Luta - O deputado Hilton Coelho levou o caso de Ilha de Maré para a Assembleia Legislativa da Bahia e fez uma moção de solidariedade voltada às comunidades. "Estamos acompanhando o caso da Ilha de Maré, em diálogo com as lideranças locais. Estamos cobrando ações rápidas dos órgãos competentes e não vamos descansar enquanto não houver ações institucionais que respondam aos direitos humanos, aos direitos constitucionais das comunidades, aos tratados dos quais o Brasil é signatário.

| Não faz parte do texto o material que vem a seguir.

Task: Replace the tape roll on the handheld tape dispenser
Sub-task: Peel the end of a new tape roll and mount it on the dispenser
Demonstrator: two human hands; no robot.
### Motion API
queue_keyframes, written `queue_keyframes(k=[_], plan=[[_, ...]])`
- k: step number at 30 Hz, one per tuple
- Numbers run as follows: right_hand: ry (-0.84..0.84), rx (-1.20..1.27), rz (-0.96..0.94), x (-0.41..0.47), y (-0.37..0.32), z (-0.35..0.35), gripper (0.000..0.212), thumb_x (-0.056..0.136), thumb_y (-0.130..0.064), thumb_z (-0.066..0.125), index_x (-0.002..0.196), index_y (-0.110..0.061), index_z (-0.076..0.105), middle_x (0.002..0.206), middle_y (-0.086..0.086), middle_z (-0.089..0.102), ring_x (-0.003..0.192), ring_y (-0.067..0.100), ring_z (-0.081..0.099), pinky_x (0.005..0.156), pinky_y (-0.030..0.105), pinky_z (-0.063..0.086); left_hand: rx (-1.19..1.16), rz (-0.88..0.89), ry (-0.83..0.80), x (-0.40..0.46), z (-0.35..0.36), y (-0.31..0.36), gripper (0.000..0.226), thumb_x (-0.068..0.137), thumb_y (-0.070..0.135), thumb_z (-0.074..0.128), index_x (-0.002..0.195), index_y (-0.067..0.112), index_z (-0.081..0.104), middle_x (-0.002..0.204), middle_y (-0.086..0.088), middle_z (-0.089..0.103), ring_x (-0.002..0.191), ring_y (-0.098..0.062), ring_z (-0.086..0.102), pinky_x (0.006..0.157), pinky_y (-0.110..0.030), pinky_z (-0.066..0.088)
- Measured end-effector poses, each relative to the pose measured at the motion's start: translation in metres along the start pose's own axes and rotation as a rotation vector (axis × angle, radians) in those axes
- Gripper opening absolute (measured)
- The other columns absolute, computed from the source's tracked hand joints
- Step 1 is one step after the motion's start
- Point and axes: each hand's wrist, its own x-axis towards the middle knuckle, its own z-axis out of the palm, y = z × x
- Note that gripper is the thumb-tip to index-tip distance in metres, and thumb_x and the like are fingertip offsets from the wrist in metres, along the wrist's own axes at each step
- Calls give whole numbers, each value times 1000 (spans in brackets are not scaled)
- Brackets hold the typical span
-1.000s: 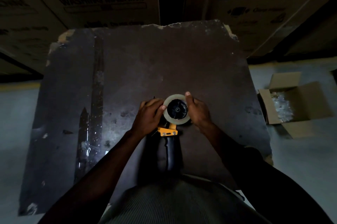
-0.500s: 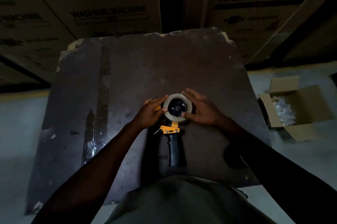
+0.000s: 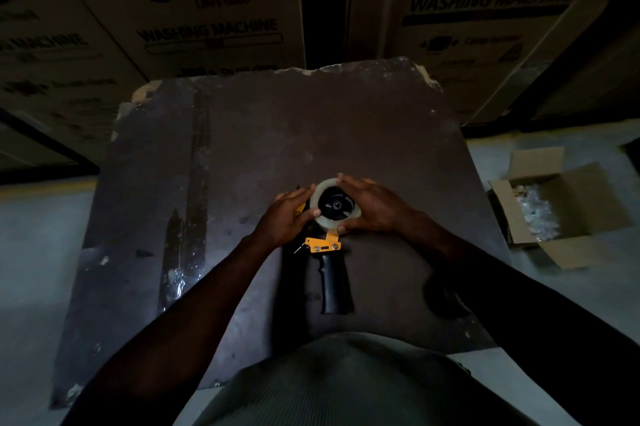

O que a população de Ilha de Maré vem vivendo parece uma distopia, mas é a cruel realidade vivida por populações que são alvos do projeto racista e de morte dos interesses do capital", disse Hilton Coelho.

A Ilha de Maré e todo o entorno já eram habitados por comunidades quilombolas muito antes dos primeiros empreendimentos se instalarem por lá. A partir da década de 1950, quando começaram a surgir as indústrias ligadas à área petroquímica, o Porto de Aratu se tornou o principal escoadouro dos produtos produzidos no Polo Petroquímico da Bahia, em Camaçari. Desde então, as comunidades, auto-identificadas como comunidades negras sofrem o assédio e a violência diária dos empreendimentos que crescem, cada vez mais, sobre os seus territórios; sofrem com as intervenções ambientais e rejeitos negligentes e irresponsáveis dos processos industriais, que têm contaminado o ar, as águas e adoecido a população de Ilha de Maré.